@richardg
If you’re using Ubuntu, a more simplified alternative (and overlay on top of) iptables
is ufw
. You should assume the worst and prepare for it, regardless of the access method. Using ufw
you can set up a deny all rule first, then set up your allow rules individually.
The deny all should be set first as, IIRC, the rules are followed in the order they are set so, for instance, allowing Port 22, then setting up a deny all rule will still allow access on Port 22 since the allow rule was set first.
On Ubuntu you can use something such as:
ufw disable
ufw default deny \
&& ufw allow 22/tcp \
&& ufw allow 80/tcp \
&& ufw allow 443/tcp \
&& ufw allow 53/tcp \
&& ufw allow 53/udp \
&& ufw enable
And then type in y
and hit enter/return.
What The Commands Do
- Disables
ufw
, if enabled.
- Sets the Default Rule to Deny ALL Connections.
- Allows Connections on Port 22 (SSH) via TCP
- Allows Connections on Port 80 (HTTP) via TCP
- Allows Connections on Port 443 (HTTP) via TCP
- Allows Connections on Port 53 (DNS) via TCP
- Allows Connections on Port 53 (DNS) via UDP
- Enables
ufw
Port 53 (DNS) is setup to allow connections on both TCP and UDP as without these rules in place, you may run in to issues using apt-get update | upgrade | install
since connects to and from may not be able to resolve properly.

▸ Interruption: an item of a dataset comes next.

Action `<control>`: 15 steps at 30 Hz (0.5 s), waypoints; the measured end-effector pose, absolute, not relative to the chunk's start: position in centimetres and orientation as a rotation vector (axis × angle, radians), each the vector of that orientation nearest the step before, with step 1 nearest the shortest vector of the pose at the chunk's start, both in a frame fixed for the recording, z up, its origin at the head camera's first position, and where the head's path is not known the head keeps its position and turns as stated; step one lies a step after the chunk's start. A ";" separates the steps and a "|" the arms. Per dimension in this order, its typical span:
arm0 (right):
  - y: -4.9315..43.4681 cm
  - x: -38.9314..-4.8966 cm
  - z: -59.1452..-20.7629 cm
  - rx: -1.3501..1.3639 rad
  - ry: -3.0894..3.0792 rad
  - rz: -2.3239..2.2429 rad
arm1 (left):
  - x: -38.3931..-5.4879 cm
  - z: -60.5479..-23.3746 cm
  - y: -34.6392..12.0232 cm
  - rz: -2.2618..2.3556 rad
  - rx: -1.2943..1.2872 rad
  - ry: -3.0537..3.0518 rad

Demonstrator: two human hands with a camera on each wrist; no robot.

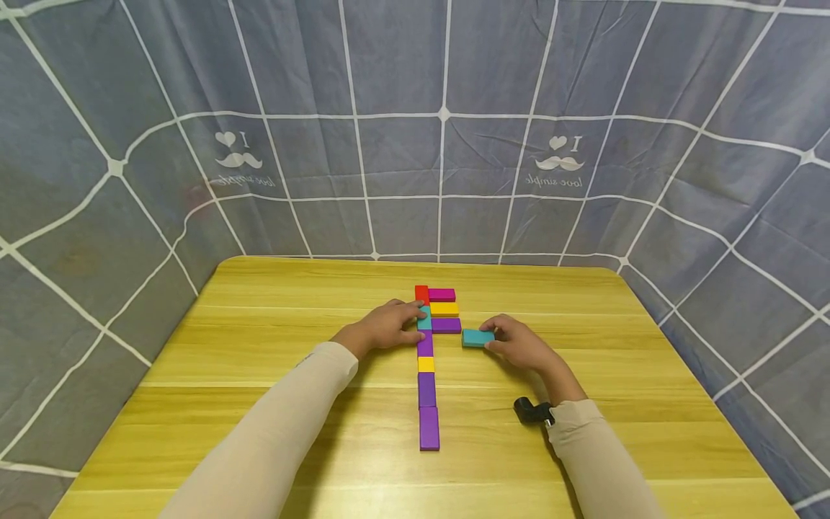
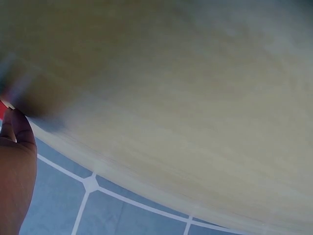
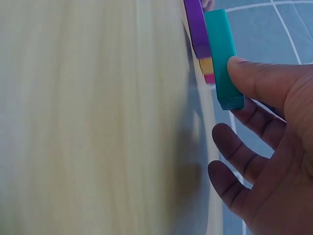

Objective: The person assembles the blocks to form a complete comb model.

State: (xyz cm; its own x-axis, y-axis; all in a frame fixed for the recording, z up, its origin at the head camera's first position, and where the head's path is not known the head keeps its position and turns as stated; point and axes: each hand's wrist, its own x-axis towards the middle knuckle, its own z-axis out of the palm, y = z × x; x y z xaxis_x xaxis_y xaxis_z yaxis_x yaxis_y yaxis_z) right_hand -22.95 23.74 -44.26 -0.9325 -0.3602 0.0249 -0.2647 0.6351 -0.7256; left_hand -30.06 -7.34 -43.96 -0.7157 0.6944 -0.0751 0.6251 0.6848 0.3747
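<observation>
My right hand (image 1: pixel 521 344) pinches a teal block (image 1: pixel 478 338) between thumb and fingers, to the right of the row of blocks. In the right wrist view the thumb lies along the teal block (image 3: pixel 223 61), and the other fingers are spread below. My left hand (image 1: pixel 389 326) rests its fingertips at the left side of the row, on a teal block (image 1: pixel 424 323) and the purple block (image 1: pixel 425 346) below it. The red block (image 1: pixel 421 294) is at the row's far end. The left wrist view catches only part of the left hand (image 2: pixel 17 161).
Further down the row lie a yellow block (image 1: pixel 426 365) and purple blocks (image 1: pixel 426 390). Branching right from the upper row are a magenta block (image 1: pixel 442 295), a yellow block (image 1: pixel 444 310) and a purple block (image 1: pixel 447 326). A grey curtain (image 1: pixel 402 158) hangs behind the wooden table (image 1: pixel 272 288).
</observation>
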 end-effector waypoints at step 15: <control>20.2 -23.0 -44.3 -0.534 2.721 -1.173 | -30.0 -43.8 -7.6 0.510 1.075 2.672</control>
State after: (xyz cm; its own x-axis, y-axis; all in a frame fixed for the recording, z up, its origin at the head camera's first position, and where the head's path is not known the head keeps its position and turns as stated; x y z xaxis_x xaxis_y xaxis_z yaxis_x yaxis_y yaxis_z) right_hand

The others simply allow connections through so that you can connect to SSH and receive incoming requests via the standard HTTP/HTTPS ports.
You can add additional rules by simply changing the port number and choosing a protocol, like so:
#+ ufw allow #/protocol
ufw allow 8899/tcp
Most connections are going to be over TCP unless there’s something that explicitly requires that UDP be allowed. That should be stated, otherwise it’s safe to say that TCP should be used as the protocol.
The benefit here is that by using ufw
you’re covering your IPv4, IPv6 and Private Network IP’s with one solution.